Paulo Ormindo de Azevedo
Assim entrava Noel Rosa cantando nos botequins. Uma das funções mais importantes dos bares é sociabilizar os espaços públicos, com suas mesas nas calçadas. Estive, na semana passada, no Rio de Janeiro e pude mais uma vez curtir essa sensação com amigos, na orla de Copacabana, cantada por Braguinha e Caymmi.
Salvador não tem calçadas. São mesquinhos e esburacados os passeios da nossa cidade, mas as pistas dos carros são impecáveis, frequentemente recapeadas. Nos bairros populares de casas, onde ainda existem relações de vizinhança, como Saúde, Ribeira e Liberdade, muitos bares colocam mesas e cadeiras na pista, à noite, que não prejudicam em nada a mobilidade veicular nesses bairros.
É muito diferente dos bairros da classe média alta verticalizados em que o espaço público é a terra de ninguém e seus moradores entram e saem de carro apressadamente dos prédios. Não temos também redes de vias exclusivas para bicicletas e patinetes elétricas numerosas em outras cidades, só pistas engarrafadas de carros e passarelas quilométricas para os pedestres. Os viadutos, que dominam a cidade, não têm passeios, são vias socialmente asséptica. As ruas perderam a função de convivência social.
Nem na Orla da Av. Otávio Mangabeira se pode caminhar à noite.
Que diferença das orlas de Santos, de Ponta Verde em Alagoas e Tambaú em João Pessoa. O planejamento na Bahia se resume ao orçamento, para aumentar a arrecadação e pagar as empreiteiras e aos funcionários públicos em dia. Planejamento territorial, urbano e parques são considerado desperdícios, só o que interessa é fazer obras para assegurar o financiamento da próxima campanha eleitoral.

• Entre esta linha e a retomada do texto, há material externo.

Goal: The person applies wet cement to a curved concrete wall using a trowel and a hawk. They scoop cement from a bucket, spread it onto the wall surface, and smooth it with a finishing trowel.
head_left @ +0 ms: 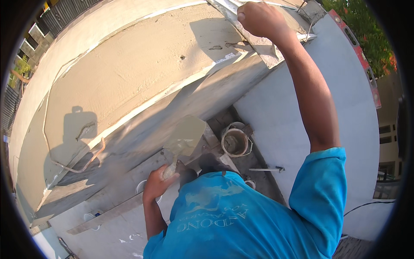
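My left hand (pixel 158 183), low in front of my blue shirt, is closed round the handle of a trowel (pixel 189 129). Its broad, squarish blade is smeared with beige mortar and points away from me. My right arm reaches up and forward, and my right hand (pixel 262 20) is closed in a fist at the top right. Just beside that fist is a mortar-stained, pale board-like piece (pixel 263 45) lying across the wall top. Whatever the fist may hold is hidden. Smooth, wet-looking beige plaster (pixel 142 52) covers the wide surface to the left, with small pits near the right end.
Below, a bucket (pixel 235 141) with mortar stands by the white wall (pixel 276 116). A bent reddish conduit (pixel 92 159) sticks out at the lower left. A long plank (pixel 112 212) runs below it. A red spirit level (pixel 353 47) lies along the right edge.
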`<state>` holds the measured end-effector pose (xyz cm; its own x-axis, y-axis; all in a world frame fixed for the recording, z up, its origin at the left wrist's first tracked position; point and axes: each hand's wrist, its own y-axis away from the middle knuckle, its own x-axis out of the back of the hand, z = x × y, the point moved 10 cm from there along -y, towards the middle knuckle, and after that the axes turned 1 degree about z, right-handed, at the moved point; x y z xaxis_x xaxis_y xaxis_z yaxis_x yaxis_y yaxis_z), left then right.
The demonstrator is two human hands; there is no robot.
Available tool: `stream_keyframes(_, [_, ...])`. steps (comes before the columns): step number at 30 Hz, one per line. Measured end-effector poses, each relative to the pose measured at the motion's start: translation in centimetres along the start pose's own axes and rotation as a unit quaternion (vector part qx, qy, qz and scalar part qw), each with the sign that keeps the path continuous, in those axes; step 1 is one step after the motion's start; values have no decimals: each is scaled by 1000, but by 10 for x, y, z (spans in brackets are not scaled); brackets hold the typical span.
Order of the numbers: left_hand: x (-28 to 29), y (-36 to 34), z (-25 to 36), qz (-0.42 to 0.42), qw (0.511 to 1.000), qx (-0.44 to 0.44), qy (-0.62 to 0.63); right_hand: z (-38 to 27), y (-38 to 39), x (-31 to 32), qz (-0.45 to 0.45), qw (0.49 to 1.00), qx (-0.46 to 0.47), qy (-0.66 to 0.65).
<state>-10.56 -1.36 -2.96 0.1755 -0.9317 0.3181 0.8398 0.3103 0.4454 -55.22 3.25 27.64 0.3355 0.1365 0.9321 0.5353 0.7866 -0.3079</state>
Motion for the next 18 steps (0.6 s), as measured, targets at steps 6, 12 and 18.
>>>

Outro meio de sociabilidade urbana são as feiras. Na cidade de São Paulo, a Prefeitura fecha ruas para a realização de feiras semanais em todos os bairros, onde os moradores se encontram para comprar verduras e frutas ou simplesmente para jogarem conversa fora sentados em bancos saboreando pastéis e suco de cana. Salvador acabou com as feiras nos bairros e a tradição das festas religiosas das paróquias com barracas e mesas alegando que atrapalhavam o trânsito.
A Prefeitura com seu culto ultrapassado ao carro, na contramão de todo o mundo, está transformando Salvador em um complexo rodoviário, sem vida social e cultura urbana. Os bares de calçada humanizam as ruas e promovem a vigilância social. O que dá vida e segurança às ruas e praças do primeiro mundo são esses bares.
A mentalidade rodoviária está tão impregnada na Bahia, que o Ministério Público, MP-BA, deu 60 dias à Prefeitura de Salvador para apresentar um plano contínuo de fiscalização do uso de calçadas por bares e restaurante diante de “graves problemas de mobilidade urbana que são verificadas em diversos bairros de Salvador” (A Tarde, de 07/11/24). Lastimável!
PS - Melhor que prefeitura fiscalizasse os carros com caixas de som enormes nas conveniências dos postos de gasolina e circulando pela cidade.